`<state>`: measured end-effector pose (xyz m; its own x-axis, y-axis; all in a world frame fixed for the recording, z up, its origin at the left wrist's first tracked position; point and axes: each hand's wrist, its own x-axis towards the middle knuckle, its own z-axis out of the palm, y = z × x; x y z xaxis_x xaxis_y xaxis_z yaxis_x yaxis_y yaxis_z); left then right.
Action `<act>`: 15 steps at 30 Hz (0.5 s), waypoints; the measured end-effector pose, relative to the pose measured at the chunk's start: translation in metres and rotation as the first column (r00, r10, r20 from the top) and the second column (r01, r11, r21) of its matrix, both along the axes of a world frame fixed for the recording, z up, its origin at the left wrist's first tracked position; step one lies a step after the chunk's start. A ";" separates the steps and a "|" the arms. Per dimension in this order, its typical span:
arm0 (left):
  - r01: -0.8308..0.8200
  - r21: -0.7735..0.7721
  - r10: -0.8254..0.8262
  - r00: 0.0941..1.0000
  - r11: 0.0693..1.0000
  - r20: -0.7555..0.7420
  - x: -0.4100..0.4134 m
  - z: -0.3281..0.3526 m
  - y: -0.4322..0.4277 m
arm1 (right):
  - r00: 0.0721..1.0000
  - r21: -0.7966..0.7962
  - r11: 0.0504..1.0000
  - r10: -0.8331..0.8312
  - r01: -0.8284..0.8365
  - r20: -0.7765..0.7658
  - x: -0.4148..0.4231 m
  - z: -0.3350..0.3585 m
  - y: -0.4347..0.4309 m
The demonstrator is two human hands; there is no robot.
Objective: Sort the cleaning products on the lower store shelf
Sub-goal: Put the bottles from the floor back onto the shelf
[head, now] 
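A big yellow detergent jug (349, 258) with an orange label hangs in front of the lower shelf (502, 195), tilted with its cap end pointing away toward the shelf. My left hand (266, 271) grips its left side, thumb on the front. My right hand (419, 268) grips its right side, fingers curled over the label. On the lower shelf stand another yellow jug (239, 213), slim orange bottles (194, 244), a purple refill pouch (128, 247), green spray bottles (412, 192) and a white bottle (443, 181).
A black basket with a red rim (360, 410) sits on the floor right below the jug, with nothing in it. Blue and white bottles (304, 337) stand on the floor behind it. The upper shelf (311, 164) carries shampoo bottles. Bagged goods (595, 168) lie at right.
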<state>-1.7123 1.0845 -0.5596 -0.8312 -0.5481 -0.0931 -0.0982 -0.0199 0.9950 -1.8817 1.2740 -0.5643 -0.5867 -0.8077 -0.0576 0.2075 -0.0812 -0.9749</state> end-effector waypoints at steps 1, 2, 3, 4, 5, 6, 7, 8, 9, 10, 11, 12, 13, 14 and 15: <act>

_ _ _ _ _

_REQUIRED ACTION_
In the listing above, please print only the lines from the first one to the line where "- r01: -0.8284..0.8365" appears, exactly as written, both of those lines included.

_TASK SOLUTION_
`<state>`: measured end-effector pose (xyz m; its own x-axis, y-axis; all in a world frame fixed for the recording, z up, its origin at the left wrist's first tracked position; point and axes: each hand's wrist, its own x-axis towards the middle knuckle, its own z-axis out of the palm, y = z × x; x y z xaxis_x xaxis_y xaxis_z yaxis_x yaxis_y yaxis_z); left then right.
Action `<act>`: 15 steps at 30 Hz (0.5 s), waypoints; the measured end-effector pose, relative to the pose measured at the chunk's start: translation in metres and rotation as the first column (r00, r10, r20 from the top) and the second column (r01, r11, r21) of its matrix, both along the axes of a world frame fixed for the recording, z up, its origin at the left wrist's first tracked position; step one lies a step after the chunk's start. A ";" separates the steps and a "|" the arms. Per dimension in this order, its typical span:
arm0 (left):
  - r01: -0.8308..0.8200
  - r21: -0.7735..0.7721
  - r10: -0.8254..0.8262
  - r00: 0.0941..1.0000
  - r11: 0.0693..1.0000
  - r20: -0.7555..0.7420
  - x: -0.4100..0.4134 m
  - z: -0.3281..0.3526 m
  - y: -0.4322..0.4277 m
arm1 (right):
  - r00: 0.0721..1.0000
  - r21: -0.7966..0.7962
  - r11: 0.0504..1.0000
  - r10: -0.8331..0.8312
  - r01: -0.8284..0.8365

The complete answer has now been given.